Pendant longtemps, nous avons pu tranquillement vivre à l'abri de notre ignorance. Depuis que la science s'est engagée dans l'étude des mécanismes humains, elle nous a pris au piège. Freud le premier, les généticiens aujourd'hui, ont lentement sapé l'idée que nous nous faisions de la responsabilité individuelle, et qui était bien commode. Il y avait les bons et les méchants, les forts et les lâches. Tous, pensions-nous, le « faisaient exprès ». Maintenant, entre les complexes d'Œdipe mal liquidés et les Y surnuméraires, les névroses, les psychoses et les aberrations chromosomiques, il ne reste plus que des hommes souffrants qui méritent plus que d'autres indulgence, soins et compréhension.

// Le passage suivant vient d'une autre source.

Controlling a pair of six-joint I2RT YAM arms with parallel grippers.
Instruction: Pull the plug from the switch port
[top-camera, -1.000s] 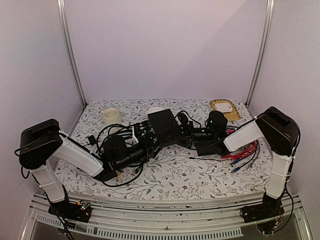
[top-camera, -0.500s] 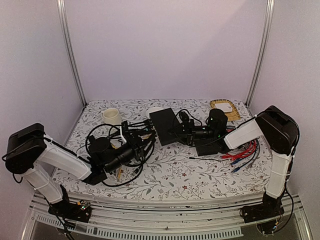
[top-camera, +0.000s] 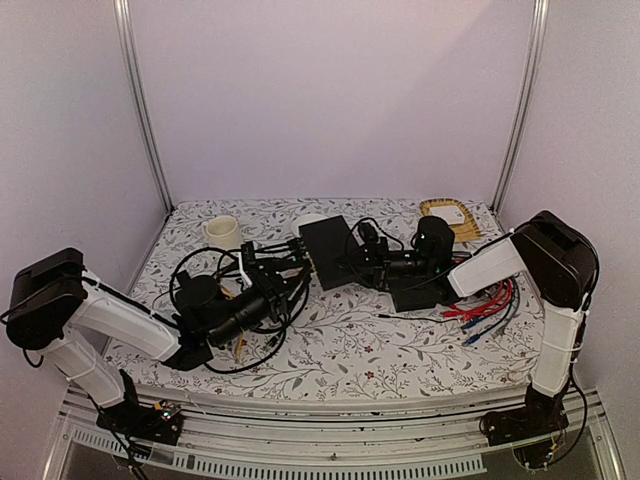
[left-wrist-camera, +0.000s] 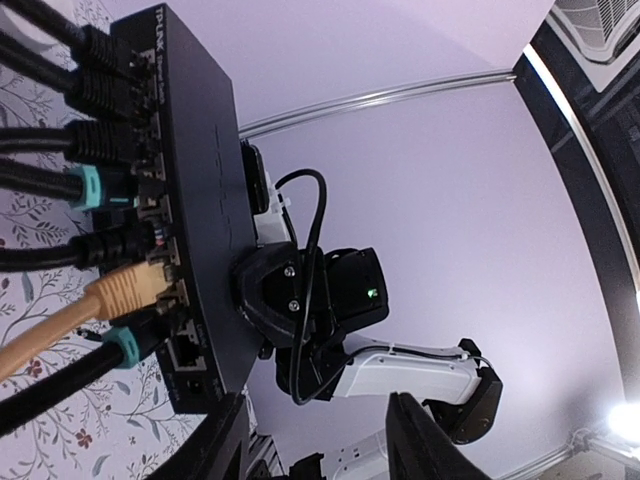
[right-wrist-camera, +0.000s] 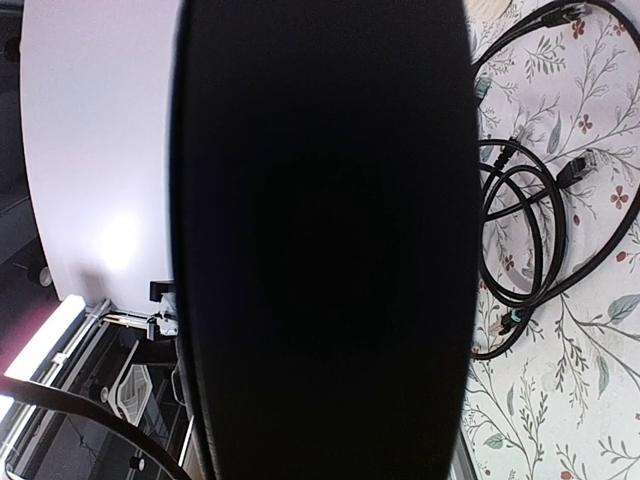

En même temps, il y a les réflexes et plus que les réflexes : l'impossibilité où nous sommes de nous priver de tout jugement moral et de valeur, où que nous placions notre morale, quel que soit notre système de valeurs.
Le jury des assises de la Seine devant lequel Hugon a comparu lundi a condamné le malheureux à sept ans de réclusion. C'est un réflexe de sauvegarde. Peut-on le lui reprocher ? Non, sans doute. L'employeur qui porte plainte contre un comptable indélicat ou même qui se sépare d'un collaborateur incompétent n'est pas répréhensible non plus. Il se protège, et protège les autres.
Mais entre ces réflexes et ce que nous pressentons des secrets que livreront les continents obscurs en voie d'exploration sur la responsabilité réelle d'un homme, il n'y a pas adéquation. Et cela devient chaque jour plus inconfortable.
Peut-être est-il dans l'ordre des choses que nous ayons à la fois des salles de bains plus nombreuses, des fauteuils plus profonds, des matelas plus moelleux, un confort matériel croissant, et une place de plus en plus dure et étroite pour le repos de l'esprit.